Today, the electricity system is in profound transformation: decentralisation, decarbonisation, digitalisation. This transformation occurs while the liberalisation of the electricity markets, initiated in Europe in mid 1990s, is still a work in progress, notably for the retail side. In this direction, the European Commission proposed a new market design in November 2016 as part of the Clean Energy for All Europeans Package, which led to the recent adoption by the European Member States and the European Parliament of a new framework that will have to be translated into national law in the coming months.
There is no doubt about the core role to be played by electricity for the energy transition, and renewable electricity generation is expected to be a major piece of this future energy system.

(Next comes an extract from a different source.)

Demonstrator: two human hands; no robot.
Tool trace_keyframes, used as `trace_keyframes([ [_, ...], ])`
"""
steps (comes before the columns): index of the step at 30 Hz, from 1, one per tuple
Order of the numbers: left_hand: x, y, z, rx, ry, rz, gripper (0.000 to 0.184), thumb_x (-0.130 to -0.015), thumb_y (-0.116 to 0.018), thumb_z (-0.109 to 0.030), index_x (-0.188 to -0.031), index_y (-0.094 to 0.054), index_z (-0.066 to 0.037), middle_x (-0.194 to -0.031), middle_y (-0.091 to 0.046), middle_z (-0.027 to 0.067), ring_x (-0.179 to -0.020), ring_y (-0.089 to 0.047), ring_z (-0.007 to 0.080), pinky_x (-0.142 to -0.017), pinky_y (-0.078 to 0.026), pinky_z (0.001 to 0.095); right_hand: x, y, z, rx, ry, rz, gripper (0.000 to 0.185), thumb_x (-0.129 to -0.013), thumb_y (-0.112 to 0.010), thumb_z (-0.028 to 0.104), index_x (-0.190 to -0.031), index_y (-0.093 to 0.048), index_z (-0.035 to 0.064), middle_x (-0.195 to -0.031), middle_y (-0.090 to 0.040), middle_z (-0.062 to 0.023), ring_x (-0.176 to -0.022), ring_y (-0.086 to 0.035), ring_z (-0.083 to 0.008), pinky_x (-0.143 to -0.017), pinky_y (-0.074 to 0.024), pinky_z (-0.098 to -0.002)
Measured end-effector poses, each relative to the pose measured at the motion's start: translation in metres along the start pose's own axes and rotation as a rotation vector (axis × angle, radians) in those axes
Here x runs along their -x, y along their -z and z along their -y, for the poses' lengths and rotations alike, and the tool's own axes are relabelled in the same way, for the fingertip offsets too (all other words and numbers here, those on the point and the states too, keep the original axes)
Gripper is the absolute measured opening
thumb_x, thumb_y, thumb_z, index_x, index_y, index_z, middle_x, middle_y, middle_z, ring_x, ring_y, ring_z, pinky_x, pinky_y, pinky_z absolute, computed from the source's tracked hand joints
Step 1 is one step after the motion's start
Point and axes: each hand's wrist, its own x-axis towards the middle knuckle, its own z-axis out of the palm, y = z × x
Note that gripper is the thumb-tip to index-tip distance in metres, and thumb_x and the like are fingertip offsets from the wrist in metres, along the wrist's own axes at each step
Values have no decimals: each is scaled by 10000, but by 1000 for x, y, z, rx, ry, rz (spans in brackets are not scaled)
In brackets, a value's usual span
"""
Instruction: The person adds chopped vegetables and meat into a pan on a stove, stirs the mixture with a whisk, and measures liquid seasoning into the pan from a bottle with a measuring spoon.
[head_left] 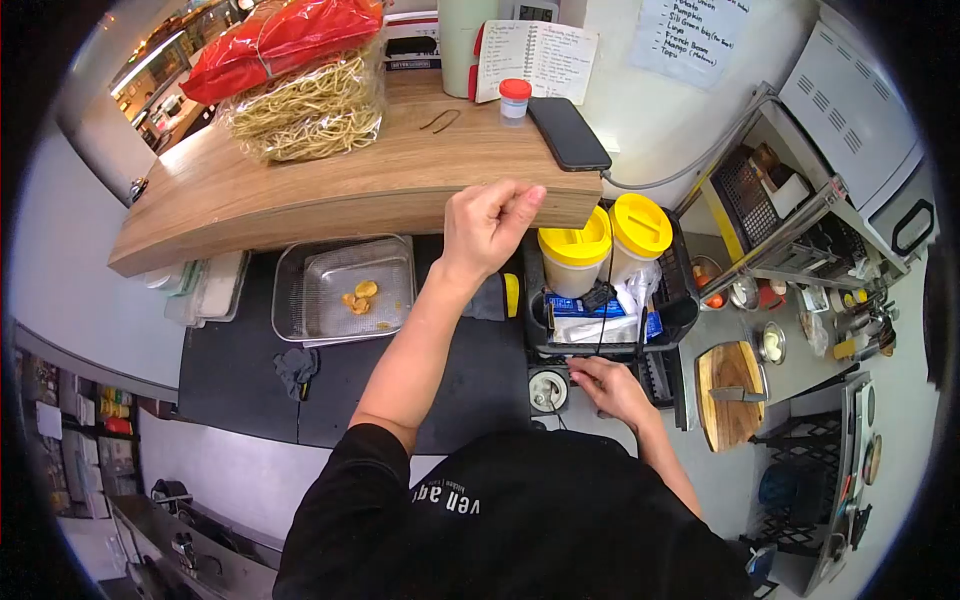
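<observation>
My left hand (pixel 490 228) is raised in front of the wooden shelf's edge (pixel 400 195), its fingers curled in and the thumb pressed along them. Whatever it may hold is hidden. Lower down, my right hand (pixel 612 388) reaches left with loosely stretched fingers, just below the front of a black crate (pixel 590 348). Left of those fingertips is a small round white container (pixel 547 391) with something dark inside. The crate holds two tubs with yellow lids (pixel 641 224), a blue-and-white packet (pixel 585 322) and a black cable.
A clear tray (pixel 405 290) with a few fried-looking pieces (pixel 361 296) sits on the black counter near a crumpled dark cloth (pixel 296 372). Bagged noodles (pixel 310 110), a phone (pixel 568 133) and a red-lidded jar (pixel 514 100) stand on the shelf. A knife (pixel 735 394) lies on a cutting board (pixel 728 425).
</observation>
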Motion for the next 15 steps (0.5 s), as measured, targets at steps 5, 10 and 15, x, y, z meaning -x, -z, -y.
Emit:
trace_keyframes([
  [5, -7, 7, 8, -137, -97, -53, 294, -894, -644, -291, -740, -671, -42, -518, -522, 97, -439, -509, 215, -450, -383, 323, -6, 3, 4, -17, 56, 46, 239, -896, -606, 165, -1074, -658, 15, -1016, -669, -187, -894, -651, -361, -788, -516, -399],
  [10, -18, 15, 21, -110, 41, -209, 364, -923, -611, -347, -745, -680, -37, -523, -534, 103, -449, -519, 154, -451, -377, 314, -12, 13, 0, -18, 74, 66, 240, -893, -608, 164, -1074, -660, 15, -1014, -670, -190, -910, -654, -355, -799, -514, -399],
  [15, -12, 10, 24, -281, -65, -120, 353, -921, -595, -345, -759, -672, -41, -555, -562, 94, -497, -557, 213, -498, -424, 321, -16, 17, -2, -92, -15, 98, 244, -902, -599, 156, -1104, -663, 34, -918, -681, -188, -792, -682, -287, -721, -525, -356],
])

Take this course if you want to find out if we have the suitable electricity market design in place to bring this transition to life. How are the electricity markets designed and where exaclty lies value in the electricity system? What are the incentives to invest in capacities and infrastructure? Is the current business model of utilities compatible with the gorwing integration of renewable sources of energy?

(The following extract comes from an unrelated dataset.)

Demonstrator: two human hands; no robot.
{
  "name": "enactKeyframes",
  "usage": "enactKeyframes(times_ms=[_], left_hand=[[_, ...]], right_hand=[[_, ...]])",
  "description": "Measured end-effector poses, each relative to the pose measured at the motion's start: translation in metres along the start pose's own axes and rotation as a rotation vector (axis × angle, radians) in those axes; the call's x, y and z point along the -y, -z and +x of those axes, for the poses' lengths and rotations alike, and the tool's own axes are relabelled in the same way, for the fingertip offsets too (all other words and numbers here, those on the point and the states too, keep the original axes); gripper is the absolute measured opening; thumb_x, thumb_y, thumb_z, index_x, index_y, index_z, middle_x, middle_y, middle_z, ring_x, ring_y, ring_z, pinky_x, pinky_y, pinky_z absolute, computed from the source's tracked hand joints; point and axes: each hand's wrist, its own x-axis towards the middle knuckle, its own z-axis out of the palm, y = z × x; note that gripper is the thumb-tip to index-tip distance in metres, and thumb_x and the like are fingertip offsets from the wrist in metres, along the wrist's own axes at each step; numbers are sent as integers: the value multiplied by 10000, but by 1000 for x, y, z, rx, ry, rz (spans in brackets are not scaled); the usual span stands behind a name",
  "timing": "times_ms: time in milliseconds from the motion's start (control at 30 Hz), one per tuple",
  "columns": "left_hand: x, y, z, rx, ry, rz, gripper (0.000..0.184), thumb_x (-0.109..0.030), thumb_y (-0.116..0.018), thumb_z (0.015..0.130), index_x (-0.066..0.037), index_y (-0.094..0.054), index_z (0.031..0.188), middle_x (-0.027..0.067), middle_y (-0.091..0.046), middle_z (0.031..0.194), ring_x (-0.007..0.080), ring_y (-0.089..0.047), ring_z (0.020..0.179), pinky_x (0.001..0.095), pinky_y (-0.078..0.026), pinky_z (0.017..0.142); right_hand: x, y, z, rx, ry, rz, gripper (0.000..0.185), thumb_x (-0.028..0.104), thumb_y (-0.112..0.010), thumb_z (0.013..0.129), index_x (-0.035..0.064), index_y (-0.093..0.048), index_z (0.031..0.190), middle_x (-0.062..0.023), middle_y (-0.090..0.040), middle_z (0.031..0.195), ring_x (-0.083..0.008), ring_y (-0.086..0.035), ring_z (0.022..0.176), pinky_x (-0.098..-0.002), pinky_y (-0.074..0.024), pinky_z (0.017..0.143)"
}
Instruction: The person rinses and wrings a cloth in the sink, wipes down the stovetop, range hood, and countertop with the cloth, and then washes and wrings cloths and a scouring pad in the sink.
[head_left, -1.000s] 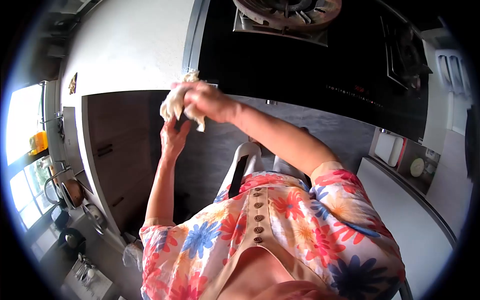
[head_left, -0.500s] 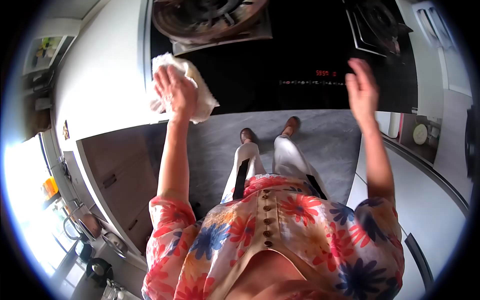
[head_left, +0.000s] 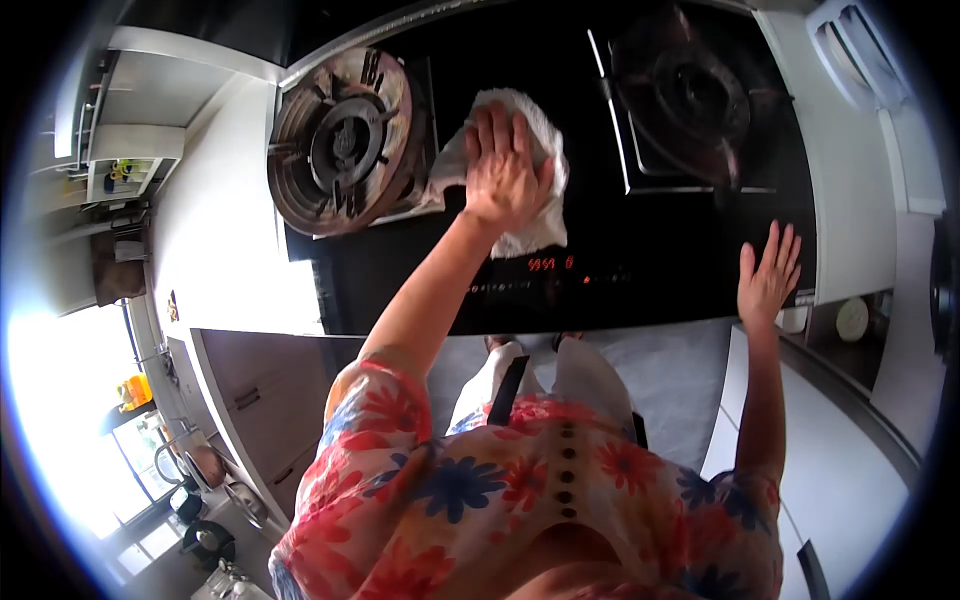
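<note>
My left hand (head_left: 503, 178) holds a white cloth (head_left: 535, 230) down against the black glass cooktop (head_left: 400, 290), between the two burners. Its palm faces down and its fingers lie over the cloth, whose edges stick out around them. To its left is a round burner (head_left: 345, 140) with a brownish, stained ring and a metal pan support. My right hand (head_left: 768, 275) is open, fingers spread, at the front right of the cooktop, holding nothing. Beyond it at the back right stands the second burner (head_left: 690, 95), with a dark pan support.
Red digits (head_left: 550, 264) glow on the cooktop's control strip, just in front of the cloth. White countertop (head_left: 215, 220) borders the cooktop on the left. Below the counter are drawers (head_left: 260, 390) at left and an opened compartment with a round light object (head_left: 852, 320) at right.
My left hand has carried the cloth from the cooktop's front left corner rightward and further back, between the burners. My right hand now lies lower and further right in view. The camera's view has shifted, showing more of both burners.
</note>
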Motion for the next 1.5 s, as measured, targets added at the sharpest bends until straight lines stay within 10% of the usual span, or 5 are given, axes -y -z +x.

Is this the course for you?
This course is aimed at:
- Policy makers willing to understand the ins and outs of the electricity system and the technical, economic and social challenges of the energy transition
- Energy technology officers willing to better understand where value lies in the electricity system
- Coaches accompanying ventures related to the electricity system (e-mobility, smart grids, etc)
However, it is open to anyone interested in the subject of electrification of energy usages and electricity market design.
How does the course boost my career?
After taking this course, you will be able to:
- Summarise the main features of the conventional electricity infrastructure, the key parameters of generation technologies, and the importance of balance between supply and demand
- Explain the basics of electricity economics and how the electricity system was designed when it was a monopoly
- Describe the fundamentals of wholesale electricity markets after the liberalisation, and identify the role different stakeholders play
- Explain electricity price tendencies on the wholesale and retail markets
- Present your views on the need of an integrated and renewed EU electricity market design
Teaching methods and materials
The course can be taken from your usual study or work location. It consists of 8 lessons and is self-paced. Each lesson is approximately 45-60 minutes long and contains video lessons and multiple-choice tests after every lesson. We advise you to spread your learning over a period of 4 weeks.
Through discussion assignments, you will have the possibility to reflect on the relevant topics and to share your opinion and thoughts from the beginning of the course.
Pierre Serkine is Energy & Innovation Adviser at EIT InnoEnergy. He joined the company in 2014 as technology analyst and then worked on consumer empowerment (behavioural change, prosumers, active consumers) and digitalisation.
He has a technical, economic and policy background, and his sweet spot lies at intersection of Energy & Climate, Innovation, and EU Affairs.
Who are the collaborators?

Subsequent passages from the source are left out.